SOURCE MATERIAL |
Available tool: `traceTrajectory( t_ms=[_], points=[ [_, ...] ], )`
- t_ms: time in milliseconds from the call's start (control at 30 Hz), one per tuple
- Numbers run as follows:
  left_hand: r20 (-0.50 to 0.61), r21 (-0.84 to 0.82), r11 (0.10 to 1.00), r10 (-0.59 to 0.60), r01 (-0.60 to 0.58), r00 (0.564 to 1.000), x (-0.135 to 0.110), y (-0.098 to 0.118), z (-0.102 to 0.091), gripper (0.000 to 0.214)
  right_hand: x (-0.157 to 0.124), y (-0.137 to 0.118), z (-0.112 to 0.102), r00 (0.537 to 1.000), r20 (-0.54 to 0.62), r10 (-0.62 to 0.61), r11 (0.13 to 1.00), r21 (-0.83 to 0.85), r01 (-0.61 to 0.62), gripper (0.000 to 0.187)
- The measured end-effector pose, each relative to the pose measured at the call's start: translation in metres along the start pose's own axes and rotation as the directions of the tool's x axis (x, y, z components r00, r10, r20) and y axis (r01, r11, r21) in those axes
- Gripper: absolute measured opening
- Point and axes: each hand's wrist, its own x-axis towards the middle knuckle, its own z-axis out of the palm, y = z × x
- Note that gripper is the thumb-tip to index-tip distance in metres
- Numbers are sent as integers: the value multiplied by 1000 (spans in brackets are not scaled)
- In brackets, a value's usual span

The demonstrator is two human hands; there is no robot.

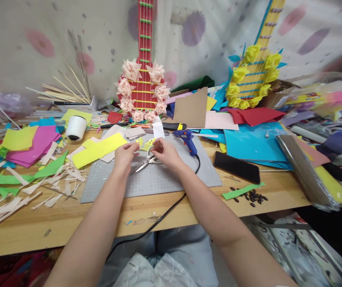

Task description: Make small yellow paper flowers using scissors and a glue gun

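Observation:
Both my hands meet over a grey cutting mat (159, 179). My left hand (125, 154) and my right hand (165, 152) are closed in pinches on a small yellow paper piece (147, 144) held between them. A pair of scissors (147, 162) lies on the mat just under my hands. A blue glue gun (187, 139) rests on the mat to the right of my right hand, its black cord running off the table's front edge.
Two paper guitars lean on the wall, one red with pink flowers (143, 93), one with yellow flowers (253, 77). Coloured paper sheets, a white tape roll (75, 127), wooden sticks (66, 93), a black phone (236, 166), dark seeds (253, 197) and paper scraps cover the wooden table (69, 223).

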Motion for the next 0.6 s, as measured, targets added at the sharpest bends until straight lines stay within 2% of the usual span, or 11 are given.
traceTrajectory(
  t_ms=[67,167,300,600],
  points=[
    [-54,-45,999,-3,1,999,4,2,-4,22,-4,-2,-9,982,152,-116,960,-235,150,22],
    [-109,-123,992,-23,9,994,9,6,-10,21,-8,-6,-17,937,287,-200,851,-423,312,24],
    [-162,-221,975,-59,22,985,12,13,-14,19,-8,-10,-17,928,328,-178,785,-522,335,31],
    [-231,-335,941,-31,-49,973,18,20,-26,17,-2,-21,-16,889,438,-134,563,-704,432,20]
  ],
)
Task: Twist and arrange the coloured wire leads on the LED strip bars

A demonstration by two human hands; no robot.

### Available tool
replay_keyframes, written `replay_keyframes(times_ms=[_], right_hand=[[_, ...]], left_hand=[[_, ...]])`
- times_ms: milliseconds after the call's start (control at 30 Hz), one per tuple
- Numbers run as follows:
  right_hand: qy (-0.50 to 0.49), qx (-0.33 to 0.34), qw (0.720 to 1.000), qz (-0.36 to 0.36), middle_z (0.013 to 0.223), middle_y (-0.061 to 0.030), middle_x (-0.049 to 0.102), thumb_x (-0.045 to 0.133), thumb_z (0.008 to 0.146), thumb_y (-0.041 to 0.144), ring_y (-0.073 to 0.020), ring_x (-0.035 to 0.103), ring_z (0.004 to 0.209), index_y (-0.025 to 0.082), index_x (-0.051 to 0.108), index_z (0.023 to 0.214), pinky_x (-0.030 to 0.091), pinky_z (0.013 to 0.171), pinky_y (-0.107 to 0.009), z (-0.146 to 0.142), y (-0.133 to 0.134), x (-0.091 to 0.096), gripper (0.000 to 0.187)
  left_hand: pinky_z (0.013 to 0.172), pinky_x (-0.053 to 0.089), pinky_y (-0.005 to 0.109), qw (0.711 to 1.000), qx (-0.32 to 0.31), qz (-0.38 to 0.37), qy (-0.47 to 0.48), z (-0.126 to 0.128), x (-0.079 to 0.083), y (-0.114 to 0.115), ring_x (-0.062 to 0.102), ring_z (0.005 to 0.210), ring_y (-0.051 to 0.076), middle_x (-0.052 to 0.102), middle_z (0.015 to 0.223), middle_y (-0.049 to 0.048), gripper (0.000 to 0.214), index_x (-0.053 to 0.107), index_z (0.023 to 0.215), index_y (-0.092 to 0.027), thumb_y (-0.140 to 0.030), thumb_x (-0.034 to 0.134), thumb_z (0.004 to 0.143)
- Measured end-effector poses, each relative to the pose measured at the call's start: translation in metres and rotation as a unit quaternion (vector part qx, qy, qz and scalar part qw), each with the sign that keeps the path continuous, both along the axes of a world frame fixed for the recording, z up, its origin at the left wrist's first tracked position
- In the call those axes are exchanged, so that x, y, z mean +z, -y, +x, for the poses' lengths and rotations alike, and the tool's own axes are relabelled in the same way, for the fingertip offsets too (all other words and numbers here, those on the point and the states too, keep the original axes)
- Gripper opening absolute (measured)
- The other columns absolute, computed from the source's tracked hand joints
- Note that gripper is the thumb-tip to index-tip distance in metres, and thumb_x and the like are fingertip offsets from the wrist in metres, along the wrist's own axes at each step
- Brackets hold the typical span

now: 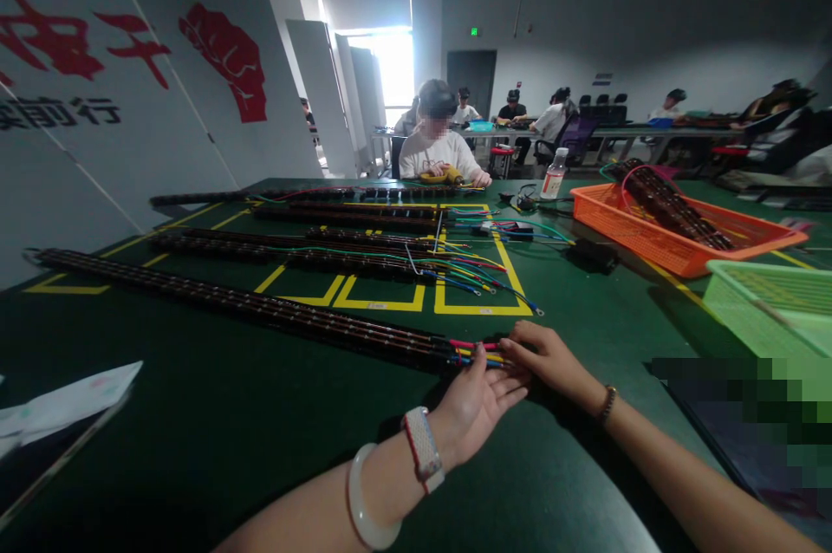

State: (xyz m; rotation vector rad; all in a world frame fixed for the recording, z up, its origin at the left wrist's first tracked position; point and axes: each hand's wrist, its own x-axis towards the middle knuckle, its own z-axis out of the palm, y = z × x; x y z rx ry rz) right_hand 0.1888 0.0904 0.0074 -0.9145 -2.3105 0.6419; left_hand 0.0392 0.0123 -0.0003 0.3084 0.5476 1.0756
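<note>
A long dark wire bundle (260, 302) lies across the green table, and red, yellow and blue wires (477, 347) come out of its right end. Palm up, my left hand (477, 406) cradles these wires on its fingers, with the thumb laid against them. My right hand (542, 355) is closed around the wire ends from the right, its fingertips close to those of my left hand. The very tips of the wires are hidden by my fingers.
More dark wire bundles (364, 254) lie beyond, over yellow tape outlines (484, 310). At right are an orange basket (640, 245) with a bundle inside, a green basket (767, 302) and a bottle (554, 176). A person (435, 146) sits across the table.
</note>
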Motion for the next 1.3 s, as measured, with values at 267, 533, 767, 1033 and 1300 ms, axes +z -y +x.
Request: replay_keyframes(times_ms=[267,533,767,1033,1300], right_hand=[[-0.095,-0.069,0.984,-0.133,0.065,0.0004,0.054,0.050,0.084,0.051,-0.0135,0.049,0.062,0.018,0.055,0.066,0.038,0.058,-0.025,-0.012,-0.019,-0.007,0.038],[-0.063,-0.083,0.987,-0.122,0.063,-0.0001,0.057,0.049,0.084,0.055,-0.0133,0.050,0.059,0.017,0.058,0.066,0.038,0.055,-0.025,-0.015,-0.025,-0.008,0.043],[0.043,-0.012,0.999,0.027,0.060,-0.0013,0.054,0.036,0.092,0.051,-0.0133,0.048,0.059,0.017,0.053,0.060,0.037,0.059,-0.027,0.009,-0.007,-0.001,0.049],[0.048,0.063,0.985,0.151,0.064,-0.0020,0.054,0.045,0.091,0.043,-0.0143,0.048,0.065,0.018,0.055,0.067,0.037,0.066,-0.029,0.008,0.000,0.000,0.036],[0.024,0.014,0.995,0.094,0.062,-0.0014,0.055,0.046,0.091,0.041,-0.0128,0.049,0.060,0.018,0.055,0.065,0.039,0.058,-0.025,0.006,0.000,-0.004,0.036]], left_hand=[[0.101,0.038,0.040,1.000,0.009,-0.016,-0.017,0.000,0.007,0.003,0.061,0.099,0.023,0.064,0.102,0.0204,0.054,0.062,0.092,-0.002,-0.051,0.038,0.088],[0.102,0.037,0.039,1.000,-0.006,-0.013,-0.001,-0.001,0.004,0.001,0.059,0.103,0.023,0.062,0.109,0.0198,0.054,0.063,0.094,-0.003,-0.051,0.038,0.089],[0.102,0.035,0.043,1.000,0.005,0.004,0.006,-0.003,0.001,-0.001,0.052,0.116,0.025,0.054,0.124,0.0182,0.042,0.056,0.110,-0.010,-0.045,0.043,0.089],[0.099,0.037,0.043,1.000,0.005,-0.001,0.001,-0.002,-0.006,-0.004,0.057,0.104,0.022,0.062,0.105,0.0146,0.043,0.057,0.101,-0.011,-0.048,0.041,0.089],[0.098,0.038,0.043,0.999,0.028,0.000,-0.041,0.000,0.004,0.000,0.059,0.102,0.024,0.060,0.109,0.0207,0.047,0.056,0.105,-0.006,-0.046,0.037,0.090]])
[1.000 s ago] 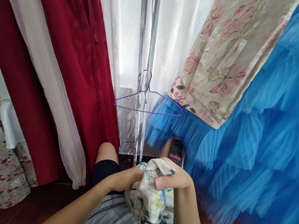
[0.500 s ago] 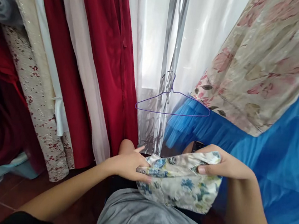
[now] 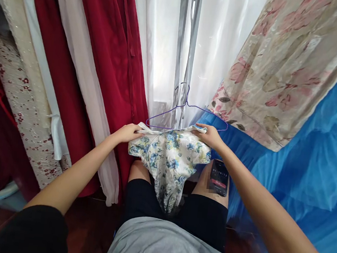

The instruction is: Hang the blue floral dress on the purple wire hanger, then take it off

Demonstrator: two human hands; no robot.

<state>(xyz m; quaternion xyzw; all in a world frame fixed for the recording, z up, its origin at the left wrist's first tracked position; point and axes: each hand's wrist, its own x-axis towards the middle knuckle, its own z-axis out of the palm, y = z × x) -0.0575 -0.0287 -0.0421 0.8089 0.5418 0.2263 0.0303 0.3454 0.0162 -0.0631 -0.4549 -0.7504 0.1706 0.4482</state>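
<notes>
A white garment with blue and yellow flowers (image 3: pixel 173 153) hangs spread between my hands, its lower part tapering down between my thighs. My left hand (image 3: pixel 128 133) is closed on its upper left edge. At the upper right edge, my right hand (image 3: pixel 209 136) pinches the cloth. Just behind the garment's top edge hangs a purple wire hanger (image 3: pixel 202 107) from a metal rack. The garment hides part of the hanger's bottom bar, and I cannot tell whether they touch.
Dark red dresses (image 3: pixel 113 51) and other long garments hang at left. At right are a floral dress (image 3: pixel 271 81) and a ruffled blue gown (image 3: pixel 310 167). A phone (image 3: pixel 219 177) rests on my right thigh. White curtains (image 3: pixel 224 39) hang behind the metal rack (image 3: pixel 180 42).
The bunched garment has been opened out and raised towards the hanger. Both hands have moved up and forward to its top corners, and the phone is now uncovered.
</notes>
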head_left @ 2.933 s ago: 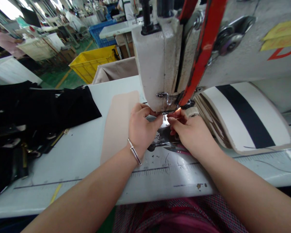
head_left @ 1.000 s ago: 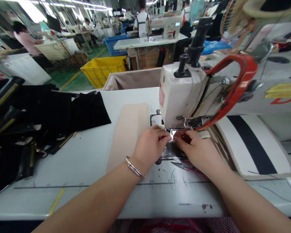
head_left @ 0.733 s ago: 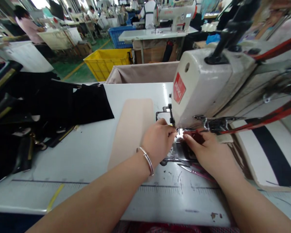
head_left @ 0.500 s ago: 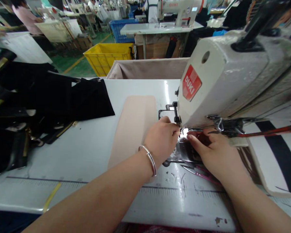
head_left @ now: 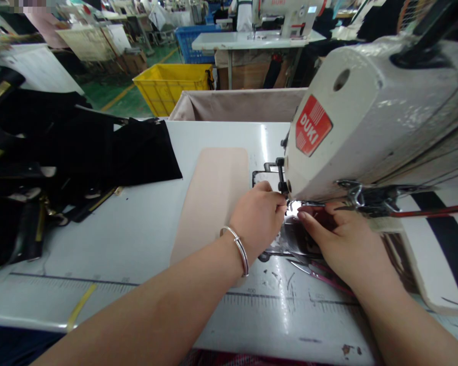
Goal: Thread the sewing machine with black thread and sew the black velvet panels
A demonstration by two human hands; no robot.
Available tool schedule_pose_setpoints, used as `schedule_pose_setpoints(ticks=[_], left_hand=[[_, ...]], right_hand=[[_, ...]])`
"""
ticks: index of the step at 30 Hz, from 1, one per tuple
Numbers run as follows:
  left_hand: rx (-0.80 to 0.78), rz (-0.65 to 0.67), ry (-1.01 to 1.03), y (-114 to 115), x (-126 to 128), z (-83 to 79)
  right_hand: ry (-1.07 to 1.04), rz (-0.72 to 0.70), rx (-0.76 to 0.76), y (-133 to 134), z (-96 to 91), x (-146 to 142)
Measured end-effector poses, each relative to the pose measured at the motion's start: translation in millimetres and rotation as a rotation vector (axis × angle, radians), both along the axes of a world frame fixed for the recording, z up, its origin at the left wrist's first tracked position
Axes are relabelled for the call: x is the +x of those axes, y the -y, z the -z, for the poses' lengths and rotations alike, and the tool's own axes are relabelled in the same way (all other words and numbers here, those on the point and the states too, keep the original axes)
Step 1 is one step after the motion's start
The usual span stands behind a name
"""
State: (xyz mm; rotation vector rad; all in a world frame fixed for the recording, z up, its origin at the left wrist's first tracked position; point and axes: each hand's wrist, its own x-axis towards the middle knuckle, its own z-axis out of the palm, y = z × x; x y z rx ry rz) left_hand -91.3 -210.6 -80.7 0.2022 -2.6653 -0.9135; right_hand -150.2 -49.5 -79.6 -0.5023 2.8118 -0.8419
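Both my hands are at the needle area of a white sewing machine (head_left: 339,127) with a red label. My left hand (head_left: 257,216), a silver bangle on its wrist, has thumb and fingers pinched together beside the presser foot; what they pinch is too small or hidden to name. To the right of the needle, my right hand (head_left: 343,239) has its thumb and fingers curled close together under the machine head, and anything between them is hidden. A pale beige panel (head_left: 209,203) lies flat left of the needle plate (head_left: 297,239). Scissors (head_left: 316,274) lie partly beneath my right hand.
Black fabric pieces with zips and metal hardware (head_left: 80,147) are heaped on the left of the white table (head_left: 137,234). Behind the table stand a cloth-lined bin (head_left: 244,104) and a yellow crate (head_left: 171,84). Thread scraps lie near the front ruler markings.
The camera view has shifted slightly, so the machine sits a little further right. Both hands keep nearly the same pose at the needle, and the beige panel stays in place.
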Motion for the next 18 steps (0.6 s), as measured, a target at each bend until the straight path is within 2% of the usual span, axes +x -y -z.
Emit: schedule_pose_setpoints(ticks=[18], left_hand=[[0.022,-0.001,0.003,-0.9,1.6,-2.7]], right_hand=[[-0.046,-0.043,-0.035,-0.8,-0.9,0.1]])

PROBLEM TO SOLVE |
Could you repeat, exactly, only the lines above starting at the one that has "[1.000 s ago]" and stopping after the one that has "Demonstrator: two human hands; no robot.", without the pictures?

PROBLEM SOLUTION |
[1.000 s ago] 
[0.500 s ago] 
[now] 

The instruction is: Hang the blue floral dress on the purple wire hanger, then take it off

Demonstrator: two human hands; no robot.

There is no more to the output.